▶ Description of the task
Starting at the line that has "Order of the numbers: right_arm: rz" and stopping after the line that has "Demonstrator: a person", reproduce the listing below exactly; omit everything else.

▼▼▼

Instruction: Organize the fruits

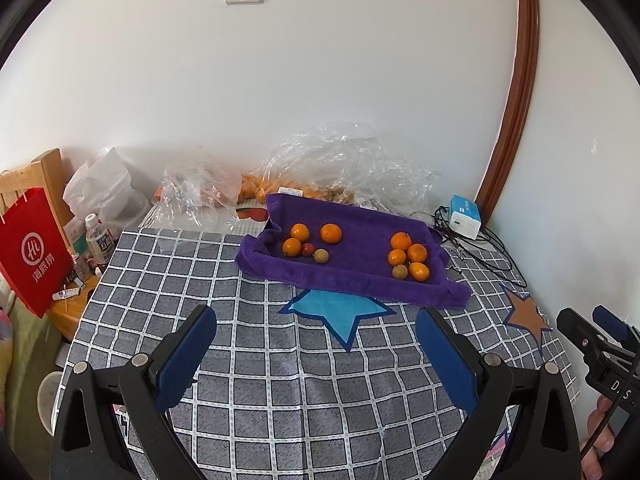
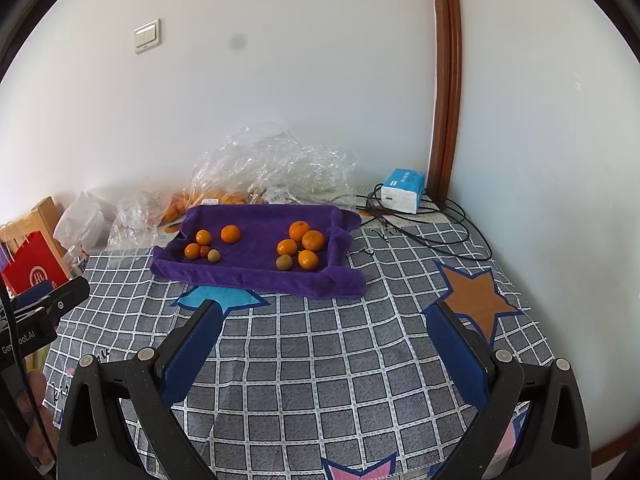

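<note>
A purple towel [image 1: 352,268] [image 2: 256,272] lies on the checked tablecloth and carries two groups of fruit. In the left group are three oranges [image 1: 331,233] [image 2: 231,234], a small red fruit [image 1: 307,249] [image 2: 205,251] and a greenish-brown fruit [image 1: 321,256] [image 2: 214,256]. The right group holds several oranges [image 1: 417,253] [image 2: 313,240] and one greenish-brown fruit [image 1: 400,272] [image 2: 284,262]. My left gripper [image 1: 316,356] is open and empty, well short of the towel. The right gripper [image 2: 324,348] is open too, holding nothing, over the cloth before the towel.
Crumpled clear plastic bags [image 1: 340,160] [image 2: 272,160] with more oranges lie behind the towel by the wall. A tissue pack [image 1: 464,216] [image 2: 402,190] and black cables [image 2: 440,232] occupy the right corner. A red paper bag [image 1: 32,248] and a bottle [image 1: 98,240] stand left of the table.
</note>
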Tool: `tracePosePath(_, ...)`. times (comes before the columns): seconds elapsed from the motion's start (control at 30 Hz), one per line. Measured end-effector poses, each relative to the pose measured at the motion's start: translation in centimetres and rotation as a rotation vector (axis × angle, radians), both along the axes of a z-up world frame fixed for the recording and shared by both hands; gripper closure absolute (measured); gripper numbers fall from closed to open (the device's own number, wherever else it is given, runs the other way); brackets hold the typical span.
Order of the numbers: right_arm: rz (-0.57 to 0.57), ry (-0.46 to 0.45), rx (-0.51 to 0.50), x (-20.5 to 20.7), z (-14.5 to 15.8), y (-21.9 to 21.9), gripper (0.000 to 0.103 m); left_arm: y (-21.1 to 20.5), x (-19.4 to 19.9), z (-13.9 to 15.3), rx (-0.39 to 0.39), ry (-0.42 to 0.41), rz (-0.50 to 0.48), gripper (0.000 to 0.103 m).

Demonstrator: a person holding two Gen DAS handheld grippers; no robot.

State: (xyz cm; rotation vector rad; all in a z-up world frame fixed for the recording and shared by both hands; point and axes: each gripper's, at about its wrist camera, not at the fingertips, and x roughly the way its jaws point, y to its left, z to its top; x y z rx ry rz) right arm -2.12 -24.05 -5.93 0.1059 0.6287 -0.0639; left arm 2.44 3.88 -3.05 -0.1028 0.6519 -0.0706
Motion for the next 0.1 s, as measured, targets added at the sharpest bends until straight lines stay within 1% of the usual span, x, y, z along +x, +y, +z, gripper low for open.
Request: tracePosePath(0.1, 0.0, 0.0, -0.001, 0.0, -0.01, 0.02, 0.002, -0.21, -0.17, 0.02, 0.001, -0.012, -0.019, 0.002)
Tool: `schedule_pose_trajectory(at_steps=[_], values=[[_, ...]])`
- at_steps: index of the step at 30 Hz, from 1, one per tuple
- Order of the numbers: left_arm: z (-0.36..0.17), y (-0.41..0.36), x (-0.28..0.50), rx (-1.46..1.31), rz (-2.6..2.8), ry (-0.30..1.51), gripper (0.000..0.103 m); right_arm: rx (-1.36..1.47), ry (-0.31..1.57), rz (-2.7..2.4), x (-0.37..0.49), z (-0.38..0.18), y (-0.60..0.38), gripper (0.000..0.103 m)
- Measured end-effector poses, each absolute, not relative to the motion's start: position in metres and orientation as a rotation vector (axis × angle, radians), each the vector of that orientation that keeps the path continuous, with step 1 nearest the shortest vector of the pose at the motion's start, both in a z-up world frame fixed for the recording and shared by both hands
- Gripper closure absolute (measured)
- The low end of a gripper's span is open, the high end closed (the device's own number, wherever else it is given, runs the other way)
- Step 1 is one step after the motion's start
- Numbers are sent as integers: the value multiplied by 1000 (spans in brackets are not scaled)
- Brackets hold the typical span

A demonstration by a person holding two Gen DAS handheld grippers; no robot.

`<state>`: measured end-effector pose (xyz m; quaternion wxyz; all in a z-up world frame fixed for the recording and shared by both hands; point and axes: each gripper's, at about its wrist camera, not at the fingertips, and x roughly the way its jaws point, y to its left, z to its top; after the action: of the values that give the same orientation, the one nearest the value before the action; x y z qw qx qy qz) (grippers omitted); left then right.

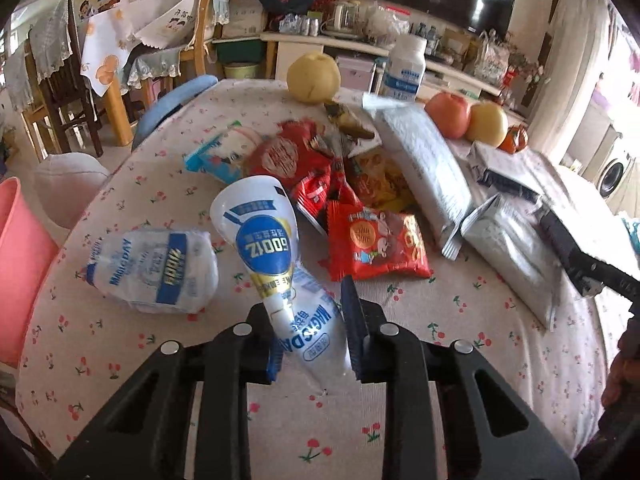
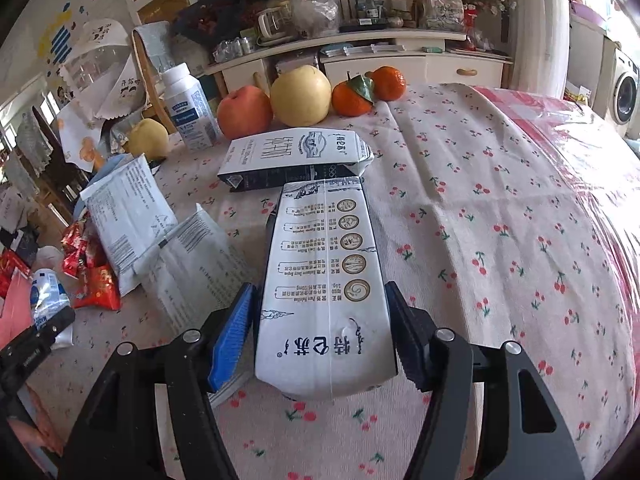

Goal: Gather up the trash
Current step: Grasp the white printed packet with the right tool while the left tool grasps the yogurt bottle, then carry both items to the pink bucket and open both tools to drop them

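Observation:
My left gripper (image 1: 312, 320) is shut on the neck of a white and blue pouch (image 1: 260, 236), which stands up above the table. A second crumpled pouch (image 1: 152, 272) lies to its left, and another pouch (image 1: 316, 332) lies under the fingers. Red snack wrappers (image 1: 376, 244) are piled behind. My right gripper (image 2: 320, 328) is shut on a white milk carton (image 2: 324, 280) lying lengthwise between the fingers. A second carton (image 2: 296, 156) lies crosswise just beyond it. The right gripper also shows at the right edge of the left wrist view (image 1: 580, 256).
The table has a cherry-print cloth (image 2: 500, 220). Silver mailer bags (image 1: 424, 164) lie in the middle. Apples, a pear (image 2: 300, 96), oranges (image 2: 352, 98) and a white bottle (image 2: 188, 108) stand at the far edge. A pink bin (image 1: 20, 268) stands left of the table.

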<state>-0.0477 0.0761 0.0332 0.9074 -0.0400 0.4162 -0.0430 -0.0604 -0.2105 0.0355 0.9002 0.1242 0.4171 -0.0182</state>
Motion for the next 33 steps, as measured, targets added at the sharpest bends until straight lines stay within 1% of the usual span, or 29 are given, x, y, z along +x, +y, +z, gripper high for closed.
schedule_pose_trajectory(at_steps=[13, 19, 26, 33], values=[[84, 121, -74, -152, -133, 730, 76, 348, 765, 59, -90, 67, -182, 38], [97, 151, -81, -164, -96, 692, 76, 357, 747, 108, -97, 76, -157, 39], [107, 179, -86, -180, -53, 662, 76, 345, 734, 204, -109, 92, -112, 39], [120, 231, -93, -242, 45, 619, 76, 324, 717, 413, -103, 125, -25, 39]])
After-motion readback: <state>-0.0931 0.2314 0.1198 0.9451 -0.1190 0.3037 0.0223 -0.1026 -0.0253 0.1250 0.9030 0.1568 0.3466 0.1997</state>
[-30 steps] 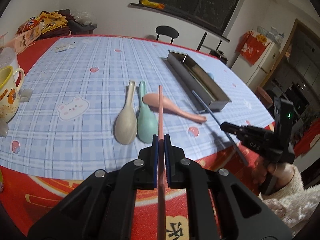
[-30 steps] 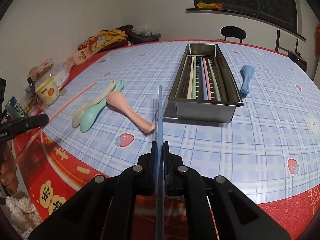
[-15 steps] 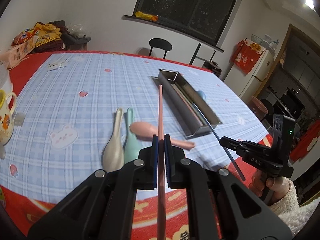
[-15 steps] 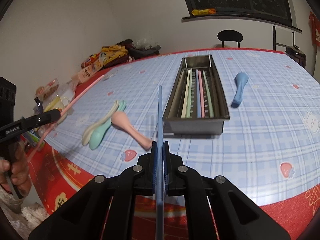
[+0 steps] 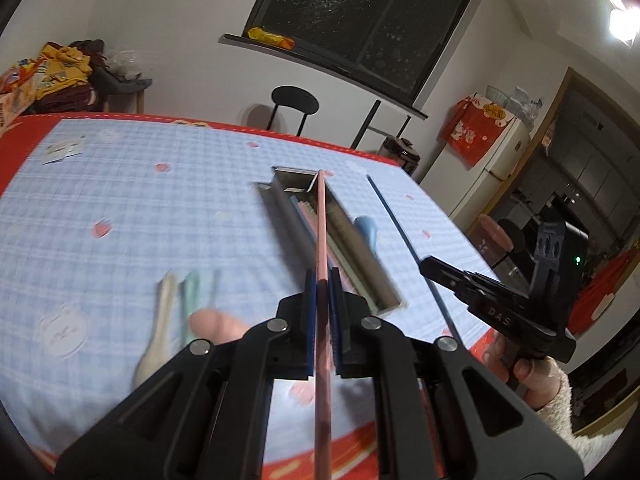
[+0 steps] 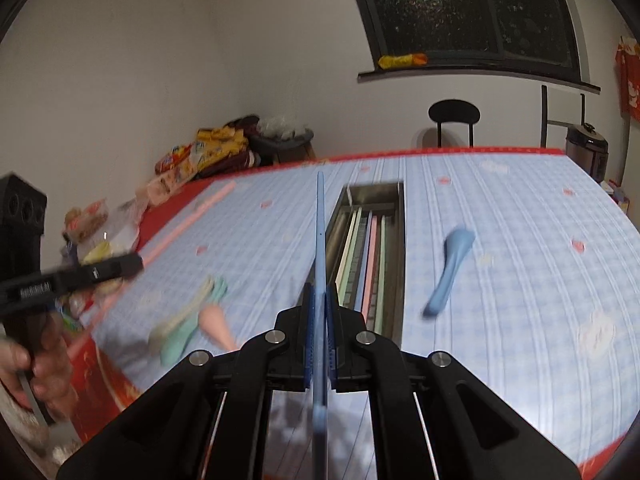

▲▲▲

▶ Answer section
Order of the numbers: right_arm: rz (-0.57 to 0.57), ry (-0.46 to 0.45), rx (-0.51 to 0.50), x (-20.5 to 20.7), z (-14.5 to 15.8), y (-21.9 to 21.9), gripper (0.000 to 0.103 m); left_arm: y (-21.1 to 20.5), x (-19.4 to 19.9), z (-13.9 to 15.3), rx (-0.39 to 0.39), ry (-0.42 to 0.41), rz (-0.50 to 0.48), gripper (0.000 to 0.103 m).

Demonstrator: a person holding two Gen DAS handheld grippers; no robot.

The exercise calls for nothing further.